Sales of Ciena's MSTP 'going crazy' overseas
In what one analyst called a "lovely quarter," Ciena reported $152.5 million in revenue for its fiscal third quarter, beating analysts' average expectations by nearly 7%. Revenue was 16% higher than in the previous quarter and 38% higher than a year earlier. Meanwhile, the company's net loss increased sequentially from $1.9 million (or less than $0.01 per share) to $4.3 million (or $0.01 per share).
Revenue in the quarter was driven in large part by sales of channel cards in long-haul equipment to a major customer (presumably AT&T). Long-haul transport equipment revenue more than doubled sequentially in the quarter to $52 million.
But Ciena was also particularly proud of the sales growth it saw from the CN 4200 multiservice transport platform it introduced in May of last year. Ciena reported $11.5 million in revenue from the 4200 in the quarter, roughly the same as in the previous quarter. But the company shipped about $22 million worth of 4200s during the quarter, with half of those shipments awaiting the fulfillment of revenue recognition requirements.
"It's not delays, just the normal sequence of shipping, installing and [recognizing revenue]," said Chief Financial Officer Joe Chinnici. "You've got to get it installed, and [customers] won't pay you until after that happens."
Ciena is "very much on the way" to achieving its goal of shipping $40 million in revenue per quarter from the 4200 alone, Chinnici said.
Sales of the 4200 to North American cable operators and certain large enterprises here are growing. But North American telcos aren't buying it with as much zeal as their counterparts in Europe, Chinnici said. "It's going crazy in Europe." Some of the quarter's revenue came from Ciena's role supplying British Telecom's 21st Century Network deployment, which includes the 4200.
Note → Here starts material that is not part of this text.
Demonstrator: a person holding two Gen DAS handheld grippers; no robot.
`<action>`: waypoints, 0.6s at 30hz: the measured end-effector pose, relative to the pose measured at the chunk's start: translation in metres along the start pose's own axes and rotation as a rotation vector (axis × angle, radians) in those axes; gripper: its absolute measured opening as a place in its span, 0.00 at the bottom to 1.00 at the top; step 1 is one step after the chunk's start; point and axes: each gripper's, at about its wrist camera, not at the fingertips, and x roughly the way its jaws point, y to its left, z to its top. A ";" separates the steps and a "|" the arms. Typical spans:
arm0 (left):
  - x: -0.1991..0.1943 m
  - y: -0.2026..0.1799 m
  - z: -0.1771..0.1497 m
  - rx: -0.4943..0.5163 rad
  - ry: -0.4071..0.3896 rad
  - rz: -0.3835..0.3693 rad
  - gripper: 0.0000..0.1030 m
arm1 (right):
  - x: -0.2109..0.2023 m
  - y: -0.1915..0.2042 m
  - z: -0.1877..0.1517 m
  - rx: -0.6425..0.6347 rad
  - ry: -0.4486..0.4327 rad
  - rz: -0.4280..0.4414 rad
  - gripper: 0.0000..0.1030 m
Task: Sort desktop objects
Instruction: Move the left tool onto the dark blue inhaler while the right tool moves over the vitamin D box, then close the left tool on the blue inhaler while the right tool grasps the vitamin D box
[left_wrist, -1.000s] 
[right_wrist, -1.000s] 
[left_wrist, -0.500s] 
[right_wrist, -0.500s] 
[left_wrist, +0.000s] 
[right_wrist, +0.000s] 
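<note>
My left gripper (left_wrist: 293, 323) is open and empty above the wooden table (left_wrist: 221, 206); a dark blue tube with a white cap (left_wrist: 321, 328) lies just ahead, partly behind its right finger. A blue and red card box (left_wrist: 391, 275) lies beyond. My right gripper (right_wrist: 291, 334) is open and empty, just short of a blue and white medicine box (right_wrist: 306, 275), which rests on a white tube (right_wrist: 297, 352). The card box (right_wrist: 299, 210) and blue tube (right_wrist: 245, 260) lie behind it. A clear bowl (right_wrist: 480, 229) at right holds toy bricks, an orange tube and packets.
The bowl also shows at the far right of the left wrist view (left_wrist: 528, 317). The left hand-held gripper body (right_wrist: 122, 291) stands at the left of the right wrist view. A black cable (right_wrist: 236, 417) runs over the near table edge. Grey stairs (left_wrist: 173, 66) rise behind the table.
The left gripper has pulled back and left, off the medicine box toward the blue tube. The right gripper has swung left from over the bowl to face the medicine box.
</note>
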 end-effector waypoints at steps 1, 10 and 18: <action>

The 4200 uses sub-wavelength grooming--grooming in 155-Mb/s increments--and what Ciena calls "dynamic wavelength routing," offering carriers a per-port level of flexibility, with software that allows any service to be remotely programmed to any port.
Ciena added 34 employees in the quarter for a total headcount of 1422. The company expects staffing and research and development to stay flat in North America but grow in India, where Ciena now has about 80 employees. By this fall, the company expects to employ more than 100 engineers in India, but its facilities there are capable of housing a staff of 300.
The company expects fiscal fourth-quarter revenue to be up as much as 5% sequentially.